Blackstone Group spokesman Peter Rosecalled out limited partners recently while explaining the firm’s lack of disclosure around accelerated monitoring fees. He’s exactly right in pointing out that LPs sat idly by when told the firm accelerated fees even though it never mentioned the practice in the limited partnership agreement.
Blackstone earlier this month settled an SEC investigation by agreeing to pay $39 million — $10 million in a civil penalty and $28.8 million in a disgorgement of fees paid back to investors.
The SEC accused Blackstone of a lack of disclosure around use of accelerated monitoring fees, as well as lack of disclosure of vendor discounts the firm received. Blackstone didn’t admit to any wrondoing.
Accelerated monitoring fees is a particularly odious practice in which portfolio company monitoring agreements that terminate before the end of their term get accelerated to full payment upon exit of the investment. The management agreements often can run 10 years or more and are at times subject to automatic extensions.
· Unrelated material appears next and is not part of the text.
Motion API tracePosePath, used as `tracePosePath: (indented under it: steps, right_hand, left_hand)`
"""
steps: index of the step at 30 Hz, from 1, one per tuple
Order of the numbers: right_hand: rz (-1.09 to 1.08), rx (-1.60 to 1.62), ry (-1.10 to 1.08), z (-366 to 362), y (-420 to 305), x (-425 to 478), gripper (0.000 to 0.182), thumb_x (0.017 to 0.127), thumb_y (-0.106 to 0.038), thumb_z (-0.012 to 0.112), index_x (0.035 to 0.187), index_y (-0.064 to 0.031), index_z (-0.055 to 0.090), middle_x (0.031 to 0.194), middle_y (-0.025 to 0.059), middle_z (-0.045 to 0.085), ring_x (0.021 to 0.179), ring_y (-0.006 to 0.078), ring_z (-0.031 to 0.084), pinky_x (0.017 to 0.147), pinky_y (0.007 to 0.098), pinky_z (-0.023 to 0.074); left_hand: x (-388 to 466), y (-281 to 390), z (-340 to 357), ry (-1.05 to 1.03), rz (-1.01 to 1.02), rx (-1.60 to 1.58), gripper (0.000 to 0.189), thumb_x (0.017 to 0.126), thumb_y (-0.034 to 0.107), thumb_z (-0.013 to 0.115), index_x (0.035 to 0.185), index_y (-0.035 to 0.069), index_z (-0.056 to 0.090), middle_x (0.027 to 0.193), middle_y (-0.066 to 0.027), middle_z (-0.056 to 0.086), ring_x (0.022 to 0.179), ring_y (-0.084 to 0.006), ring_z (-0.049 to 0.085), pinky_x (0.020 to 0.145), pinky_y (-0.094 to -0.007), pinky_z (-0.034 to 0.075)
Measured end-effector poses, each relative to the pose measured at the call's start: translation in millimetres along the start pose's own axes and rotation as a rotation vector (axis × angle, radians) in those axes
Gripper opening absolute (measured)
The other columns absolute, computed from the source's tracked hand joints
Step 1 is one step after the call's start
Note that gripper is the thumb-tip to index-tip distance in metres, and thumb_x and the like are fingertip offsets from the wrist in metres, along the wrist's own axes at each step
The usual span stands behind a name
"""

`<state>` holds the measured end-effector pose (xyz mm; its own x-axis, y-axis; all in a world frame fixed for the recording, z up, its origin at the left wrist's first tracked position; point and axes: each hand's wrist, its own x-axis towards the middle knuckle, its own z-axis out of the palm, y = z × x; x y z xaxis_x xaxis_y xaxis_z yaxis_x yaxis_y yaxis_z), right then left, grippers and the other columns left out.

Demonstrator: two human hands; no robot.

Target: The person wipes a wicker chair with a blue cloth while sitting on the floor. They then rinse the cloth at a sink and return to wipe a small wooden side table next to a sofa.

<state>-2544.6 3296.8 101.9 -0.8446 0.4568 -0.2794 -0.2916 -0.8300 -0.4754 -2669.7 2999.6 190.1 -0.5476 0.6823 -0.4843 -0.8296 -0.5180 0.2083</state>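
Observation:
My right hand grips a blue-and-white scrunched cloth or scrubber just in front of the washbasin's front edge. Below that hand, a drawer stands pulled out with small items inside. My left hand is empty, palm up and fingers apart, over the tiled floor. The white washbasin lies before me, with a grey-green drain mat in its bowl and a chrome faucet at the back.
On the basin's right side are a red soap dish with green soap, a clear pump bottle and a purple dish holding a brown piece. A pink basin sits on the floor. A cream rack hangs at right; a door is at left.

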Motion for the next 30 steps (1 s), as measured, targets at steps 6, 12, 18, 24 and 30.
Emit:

In Blackstone’s case, each accelerated fee was disclosed when received, and the Blackstone LP Advisory Committee “did not exercise its right to object,” Rose said in a statement when the SEC announced the settlement.
Why not? Why did the LPAC not object when this lump sum came out of the portfolio company to the GP, especially as it was not something the LPs apparently knew about until it happened?
This is the kind of thing I’ve been arguing about in this forum for a few years now. I’m not a person who believes the government represents the best solution to every problem, especially this one. Because in this case, tighter SEC regulation should be entirely superfluous if only LPs would get more vigilant, more demanding, more merciless in their rejection of terms they don’t agree with.
But this is not the way the industry works. This $39 million settlement is not even a blip on Blackstone’s radar screen. The firm just raised $17.5 billion in a matter of weeks and will continue to raise funds without a problem because it is a strong performer.
The firm was asked about the settlement on its recent third-quarter earnings call, and had the kind of response you might expect from a firm that raises money as quickly as it can come up with investment ideas.
“We’re all trying to be as fulsome with disclosure as we possibly can be,” said Blackstone president Tony James. This means “disclosures will go from 50 pages to 100 pages,” he said, which, for Blackstone, and its growing team of compliance officers, represents no burden at all.
Blackstone announced last year it stopped collecting monitoring fees from companies it was exiting. Let’s hope others follow suit and let’s hope LPs get harsher in their scrutiny of such practices. Because ultimately the top cops in this industry should be the LPs, not the government.